━━━━━ EXCERPTED DATA

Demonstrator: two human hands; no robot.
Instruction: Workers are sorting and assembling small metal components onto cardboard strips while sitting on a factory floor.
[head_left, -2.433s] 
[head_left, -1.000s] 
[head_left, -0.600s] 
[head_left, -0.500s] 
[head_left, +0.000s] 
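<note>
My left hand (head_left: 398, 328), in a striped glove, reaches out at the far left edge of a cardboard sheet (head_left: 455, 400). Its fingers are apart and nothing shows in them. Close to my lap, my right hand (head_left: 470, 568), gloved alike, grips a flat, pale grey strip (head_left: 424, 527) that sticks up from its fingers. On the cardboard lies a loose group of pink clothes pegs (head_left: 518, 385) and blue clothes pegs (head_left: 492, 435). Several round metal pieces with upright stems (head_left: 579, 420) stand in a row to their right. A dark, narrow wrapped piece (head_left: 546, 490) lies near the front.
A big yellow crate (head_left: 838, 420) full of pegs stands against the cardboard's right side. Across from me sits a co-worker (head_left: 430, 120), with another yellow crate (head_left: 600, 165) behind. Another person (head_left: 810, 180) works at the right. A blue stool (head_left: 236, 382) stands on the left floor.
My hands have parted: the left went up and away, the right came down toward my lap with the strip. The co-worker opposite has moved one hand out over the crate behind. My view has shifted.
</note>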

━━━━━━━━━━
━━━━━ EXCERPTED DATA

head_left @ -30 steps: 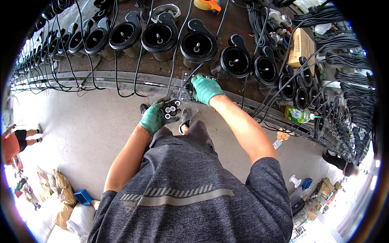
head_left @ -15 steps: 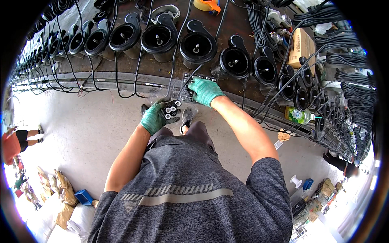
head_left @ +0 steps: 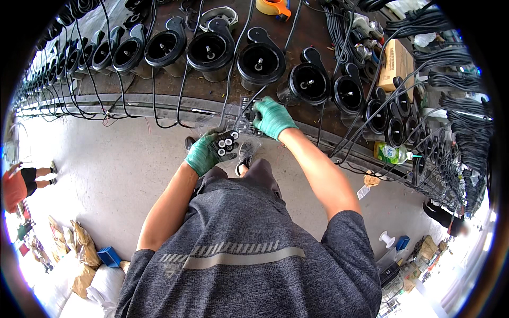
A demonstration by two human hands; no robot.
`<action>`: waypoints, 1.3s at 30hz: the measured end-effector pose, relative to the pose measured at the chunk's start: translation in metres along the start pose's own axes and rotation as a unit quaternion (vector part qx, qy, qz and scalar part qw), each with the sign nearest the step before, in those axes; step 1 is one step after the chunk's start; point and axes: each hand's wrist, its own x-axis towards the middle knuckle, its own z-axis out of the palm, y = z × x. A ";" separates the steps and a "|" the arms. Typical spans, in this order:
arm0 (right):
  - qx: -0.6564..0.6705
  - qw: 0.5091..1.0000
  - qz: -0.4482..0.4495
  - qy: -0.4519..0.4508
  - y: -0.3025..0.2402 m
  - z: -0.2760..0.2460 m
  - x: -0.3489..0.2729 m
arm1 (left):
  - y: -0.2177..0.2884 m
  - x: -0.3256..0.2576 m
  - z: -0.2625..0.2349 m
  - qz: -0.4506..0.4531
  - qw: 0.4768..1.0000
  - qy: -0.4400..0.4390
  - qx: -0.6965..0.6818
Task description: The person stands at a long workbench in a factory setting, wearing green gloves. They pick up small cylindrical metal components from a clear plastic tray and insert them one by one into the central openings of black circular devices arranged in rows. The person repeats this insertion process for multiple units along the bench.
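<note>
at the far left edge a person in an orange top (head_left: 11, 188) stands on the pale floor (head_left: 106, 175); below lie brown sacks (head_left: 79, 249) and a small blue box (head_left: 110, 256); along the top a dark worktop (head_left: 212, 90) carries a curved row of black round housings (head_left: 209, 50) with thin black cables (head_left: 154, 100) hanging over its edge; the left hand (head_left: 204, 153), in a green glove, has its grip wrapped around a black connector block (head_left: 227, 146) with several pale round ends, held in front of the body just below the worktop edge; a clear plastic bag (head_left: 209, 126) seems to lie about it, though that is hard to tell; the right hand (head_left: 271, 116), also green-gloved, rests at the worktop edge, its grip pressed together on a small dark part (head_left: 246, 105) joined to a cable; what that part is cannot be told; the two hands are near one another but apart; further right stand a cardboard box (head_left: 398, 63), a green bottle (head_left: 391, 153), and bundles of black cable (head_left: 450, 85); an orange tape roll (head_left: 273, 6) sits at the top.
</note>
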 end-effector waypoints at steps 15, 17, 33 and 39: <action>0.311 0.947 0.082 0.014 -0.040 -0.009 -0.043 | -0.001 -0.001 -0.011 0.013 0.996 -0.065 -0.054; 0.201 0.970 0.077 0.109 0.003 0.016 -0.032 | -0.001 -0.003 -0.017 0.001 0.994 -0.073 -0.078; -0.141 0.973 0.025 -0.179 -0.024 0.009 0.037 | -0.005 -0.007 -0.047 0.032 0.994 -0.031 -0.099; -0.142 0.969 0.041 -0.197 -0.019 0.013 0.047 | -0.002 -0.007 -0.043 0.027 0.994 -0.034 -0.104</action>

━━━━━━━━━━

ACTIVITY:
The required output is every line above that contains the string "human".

RESULT:
Demonstrator: two human hands; no robot.
A demonstration by two human hands; no robot.

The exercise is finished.